Nel codice di famiglia del 1942 era prevista la potestà maritale e la norma (art. 144) stabiliva che “Il marito è il capo della famiglia, la moglie (…) è obbligata ad accompagnarlo dovunque egli creda opportuno di fissare la sua residenza”. Ed ancora (art. 145): “Il marito ha il dovere di proteggere la moglie, di tenerla presso di sé e di somministrarle tutto ciò che è necessario ai bisogni della vita in proporzione della sua sostanza”. Nella nuova legge, approvata il 22 aprile 1975, la prospettiva cambia completamente stabilendo l’art. 24 che “con il matrimonio il marito e la moglie acquistano gli stessi diritti ed assumono i medesimi doveri (…). Entrambi i coniugi sono tenuti, ciascuno in relazione alle proprie sostanze e alle proprie capacità di lavoro, professionale o casalingo, a contribuire ai bisogni della famiglia”.

I coniugi diventano quindi uguali davanti alla legge, il patrimonio di famiglia è condiviso secondo la comunione dei beni - scompare la dote - , i figli nati dal matrimonio acquistano gli stessi diritti dei cosiddetti ‘legittimi’, il tradimento del marito può essere causa di legittima separazione.

“Sono d’accordo - affermava quel giorno Nilde Iotti alla Camera - (…) che questa riforma del diritto di famiglia rappresenti un fatto politicamente molto rilevante, per il retroterra culturale nel quale essa è mutuata e per l’unanimità di consensi alla quale si è arrivati oggi. (…) la riforma del diritto di famiglia finalmente traduce in legge positiva quello che era un dettato della Costituzione repubblicana. (…) Come rappresentante del gruppo comunista posso affermare che noi siamo molto fieri di essere stati (non da soli, certamente) parte creatrice di questa grande riforma e di aver dato un apporto non solo di consenso, ma anche di ricreazione delle idee fondamentali di essa.

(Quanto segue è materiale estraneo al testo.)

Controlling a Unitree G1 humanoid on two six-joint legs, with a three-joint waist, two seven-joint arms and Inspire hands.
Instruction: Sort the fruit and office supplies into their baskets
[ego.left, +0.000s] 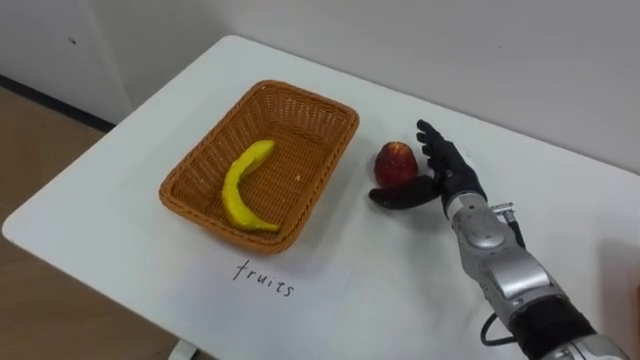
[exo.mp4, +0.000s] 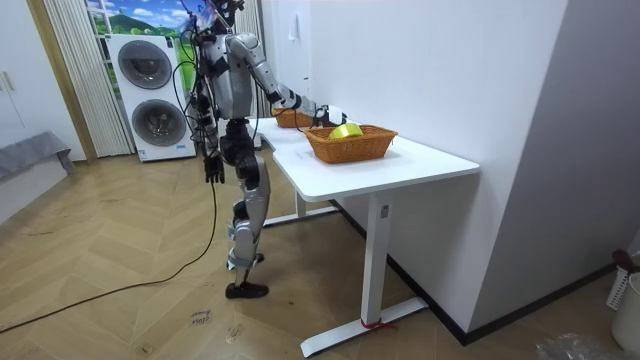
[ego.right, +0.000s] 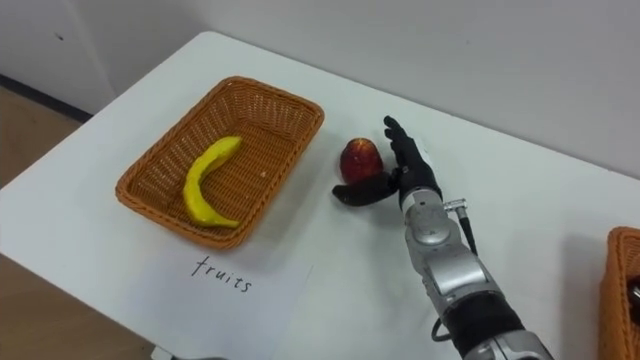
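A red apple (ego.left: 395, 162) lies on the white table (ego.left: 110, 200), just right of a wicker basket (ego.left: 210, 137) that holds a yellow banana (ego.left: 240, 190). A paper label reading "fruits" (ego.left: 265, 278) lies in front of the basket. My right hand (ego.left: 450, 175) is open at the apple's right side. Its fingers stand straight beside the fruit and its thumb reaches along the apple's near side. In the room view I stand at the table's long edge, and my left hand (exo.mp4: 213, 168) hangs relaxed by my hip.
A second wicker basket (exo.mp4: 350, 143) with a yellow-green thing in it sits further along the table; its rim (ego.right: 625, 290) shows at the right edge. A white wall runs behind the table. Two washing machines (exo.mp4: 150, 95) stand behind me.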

Io credo che non si tratti di vedere quanto ognuno di noi ha portalo in più o in meno nell’elaborazione di una legge che si colloca tra le più avanzate e civili che regolano il matrimonio nel mondo moderno, ma mi sembra molto importante sottolineare (mi rifaccio a quanto ho detto all’inizio) che, malgrado il travaglio attraverso il quale é passata questa riforma (la lunga vicenda della legge sul divorzio e quella ancor più lunga del referendum per l’abrogazione della legge medesima), malgrado, ripeto, questo lungo e difficile travaglio, malgrado i numerosi momenti di grave tensione che avrebbero potuto distruggere quanto era stato faticosamente costruito, il vincitore è stato il processo di volontà unitaria espresso dalla parte migliore del mondo politico italiano”.

“La riforma porta in casa la parità”, titolerà il giorno seguente l’Unità descrivendo punto per punto i cardini della legge (il domicilio dei coniugi, l’età del matrimonio, i casi di annullamento, diritti e doveri dei coniugi, il cognome della moglie, la cittadinanza, il patrimonio, la separazione, i figli). Ma ne siamo davvero così sicure?

“Quando la Camera dei deputati ha approvato gli articoli del nuovo Diritto di famiglia (che dovranno ancora essere approvati al Senato) - scriveva nel febbraio 1973 Danielle Turone su Effe - (…) la voce è stata pressocché unanime: questo provvedimento rinnova in profondità la struttura familiare”. Ma “Non basta togliere dal codice la parola ‘patria-potestà’ lasciando integro il concetto, o concedere alla donna di mantenere il proprio cognome ‘aggiungendo quello del marito’, per credere di aver dato alle donne la parità”.

“Solo quando, oltre ai rapporti inter-familiari, muterà tutta l’organizzazione sociale, quando le sue possibilità di studio, di lavoro saranno uguali a quelle degli uomini, quando il ‘costo’ di una maternità non verrà addebitato al solo nucleo familiare ma diverrà un costo ‘sociale’, quando alloggi, servizi sociali ed assistenziali organizzati, toglieranno la donna dal ghetto delle quattro mura domestiche”, solo allora si potrà parlare di piena parità. Solo allora e purtroppo non ancora, non oggi. Serviranno 135 anni al mondo per raggiungere la parità economica tra donne e uomini. In politica, invece, la parità dovrebbe arrivare nel 2166.

In Italia le donne guadagnano il 19% in meno degli uomini che svolgono le stesse mansioni e solo il 29% delle lavoratrici supera i 1000 euro al mese. “La nuova legge sulla famiglia dà alle donne nuovi diritti”, ammetteva nel 1973 Danielle Turone - “Ma la parità è ancora lontana”. Sarebbe bello, oggi, poterle dare torto.